An enemy ship is on the east side of a mountain island, as shown in the figure. The enemy ship has maneuvered to within d1 = 2153 m of the h = 1690 m high mountain peak and can shoot projectiles with an initial speed of vi = 247 m/s. If the western shoreline is horizontally d2 = 240 m from the peak, what are the distances from the western shore at which a ship can be safe from the bombardment of the enemy ship?
To find the distances from the western shore at which a ship can be safe from the bombardment of the enemy ship, we need to consider the path of the projectiles fired by the enemy ship.
Given:
- Distance from the mountain peak to the enemy ship (d1) = 2153 m
- Height of the mountain peak (h) = 1690 m
- Initial speed of the projectiles fired by the enemy ship (vi) = 247 m/s
- Distance from the mountain peak to the western shoreline (d2) = 240 m
We can use the fact that projectiles follow a parabolic path to calculate the safe distances.
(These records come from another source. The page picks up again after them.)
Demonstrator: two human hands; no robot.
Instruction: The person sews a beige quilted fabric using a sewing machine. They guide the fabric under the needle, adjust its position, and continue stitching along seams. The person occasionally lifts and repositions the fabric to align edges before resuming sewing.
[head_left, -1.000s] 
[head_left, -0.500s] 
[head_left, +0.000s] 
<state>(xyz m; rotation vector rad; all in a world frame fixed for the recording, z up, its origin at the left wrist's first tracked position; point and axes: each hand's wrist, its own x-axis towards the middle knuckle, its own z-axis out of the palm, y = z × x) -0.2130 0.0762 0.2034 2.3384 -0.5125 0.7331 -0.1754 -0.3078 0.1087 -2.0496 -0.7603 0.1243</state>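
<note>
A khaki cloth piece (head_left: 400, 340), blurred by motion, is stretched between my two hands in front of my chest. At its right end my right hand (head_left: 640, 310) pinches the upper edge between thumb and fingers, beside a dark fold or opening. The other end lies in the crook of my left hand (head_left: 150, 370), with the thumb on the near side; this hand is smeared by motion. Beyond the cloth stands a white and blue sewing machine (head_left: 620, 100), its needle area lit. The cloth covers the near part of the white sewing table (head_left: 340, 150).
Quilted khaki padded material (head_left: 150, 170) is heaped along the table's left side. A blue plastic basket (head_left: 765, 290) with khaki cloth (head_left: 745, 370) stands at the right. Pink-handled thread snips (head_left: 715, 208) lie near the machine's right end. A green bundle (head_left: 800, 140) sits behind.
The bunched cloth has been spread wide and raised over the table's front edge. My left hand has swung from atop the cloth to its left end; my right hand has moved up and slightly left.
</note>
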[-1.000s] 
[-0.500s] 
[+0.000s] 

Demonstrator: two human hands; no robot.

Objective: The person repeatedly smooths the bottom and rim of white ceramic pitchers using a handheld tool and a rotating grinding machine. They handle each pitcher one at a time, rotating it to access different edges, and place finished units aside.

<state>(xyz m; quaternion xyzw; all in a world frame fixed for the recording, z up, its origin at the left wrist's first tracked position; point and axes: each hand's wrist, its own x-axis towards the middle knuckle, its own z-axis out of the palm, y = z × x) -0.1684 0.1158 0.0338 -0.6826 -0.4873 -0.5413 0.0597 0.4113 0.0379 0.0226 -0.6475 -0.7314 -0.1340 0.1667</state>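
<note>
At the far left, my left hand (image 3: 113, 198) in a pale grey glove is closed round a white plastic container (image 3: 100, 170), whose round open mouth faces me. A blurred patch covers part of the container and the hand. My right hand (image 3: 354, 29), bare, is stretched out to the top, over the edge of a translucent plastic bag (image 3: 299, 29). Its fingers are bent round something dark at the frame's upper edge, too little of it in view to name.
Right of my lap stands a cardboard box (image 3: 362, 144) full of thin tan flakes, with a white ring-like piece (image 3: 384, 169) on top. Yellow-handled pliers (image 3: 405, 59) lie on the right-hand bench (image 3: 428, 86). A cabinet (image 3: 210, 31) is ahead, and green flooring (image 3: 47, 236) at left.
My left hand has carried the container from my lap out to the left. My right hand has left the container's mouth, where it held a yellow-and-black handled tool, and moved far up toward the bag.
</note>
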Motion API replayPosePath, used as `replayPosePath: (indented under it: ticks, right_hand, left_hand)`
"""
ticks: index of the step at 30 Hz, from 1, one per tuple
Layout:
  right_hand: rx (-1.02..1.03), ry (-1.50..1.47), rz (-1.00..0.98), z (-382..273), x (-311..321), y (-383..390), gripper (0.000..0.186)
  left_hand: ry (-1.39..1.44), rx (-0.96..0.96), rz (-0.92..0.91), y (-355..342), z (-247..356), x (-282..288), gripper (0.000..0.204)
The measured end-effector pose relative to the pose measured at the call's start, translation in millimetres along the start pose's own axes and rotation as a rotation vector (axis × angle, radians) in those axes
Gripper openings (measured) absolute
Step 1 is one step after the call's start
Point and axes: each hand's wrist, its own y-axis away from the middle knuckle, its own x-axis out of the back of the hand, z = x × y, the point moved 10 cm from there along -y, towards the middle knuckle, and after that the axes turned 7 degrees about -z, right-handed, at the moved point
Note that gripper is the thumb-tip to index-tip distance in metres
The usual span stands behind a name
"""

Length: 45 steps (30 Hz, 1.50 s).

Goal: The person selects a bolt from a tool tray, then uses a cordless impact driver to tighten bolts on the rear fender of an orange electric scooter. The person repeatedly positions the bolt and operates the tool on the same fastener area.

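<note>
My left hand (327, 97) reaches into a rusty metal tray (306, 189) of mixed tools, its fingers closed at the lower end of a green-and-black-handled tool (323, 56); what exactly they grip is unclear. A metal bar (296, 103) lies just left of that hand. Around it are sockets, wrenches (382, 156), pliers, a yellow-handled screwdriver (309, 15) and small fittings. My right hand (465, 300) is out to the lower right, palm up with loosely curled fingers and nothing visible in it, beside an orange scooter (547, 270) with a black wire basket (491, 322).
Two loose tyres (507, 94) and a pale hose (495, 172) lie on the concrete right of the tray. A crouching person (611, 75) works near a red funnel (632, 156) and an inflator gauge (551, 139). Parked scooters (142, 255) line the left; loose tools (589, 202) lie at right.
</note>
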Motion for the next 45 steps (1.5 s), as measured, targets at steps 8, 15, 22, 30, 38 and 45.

The equation for the horizontal distance traveled by a projectile is given by:
d = vi * t,
where d is the horizontal distance, vi is the initial speed of the projectile, and t is the time taken by the projectile to reach the ground.
To calculate the time taken (t) by the projectile to reach the ground, we need to consider the vertical motion. The equation for the vertical motion of the projectile is given by:
h = (1/2) * g * t^2,
where h is the height of the mountain peak, g is the acceleration due to gravity (approximately 9.8 m/s^2), and t is the time taken.
Solving this equation for t, we get:
t = sqrt((2 * h) / g).
Now, we can substitute the value of t into the equation for horizontal distance (d) to get:
d = vi * t.
Let's calculate the safe distances:
1. Calculate the time taken (t):
t = sqrt((2 * h) / g)
= sqrt((2 * 1690) / 9.8)
≈ sqrt(344.69)
≈ 18.55 s (rounded to two decimal places)
2. Calculate the safe distance from the western shore:
- For the furthest safe distance:
d_furthest = vi * t
= 247 * 18.55
≈ 4578.85 m
≈ 4579 m (rounded to the nearest meter)
- For the closest safe distance, we need to consider the distance from the mountain peak to the western shoreline (d2):
d_closest = d2 - d_furthest
= 240 - 4579
= -4339 m
(Since the value is negative, it means that the safe distance is on the other side of the mountain peak. We can take the absolute value to get the positive distance.)
≈ 4339 m (rounded to the nearest meter)
Therefore, the distances from the western shore at which a ship can be safe from the bombardment of the enemy ship are approximately 4339 meters and 4579 meters.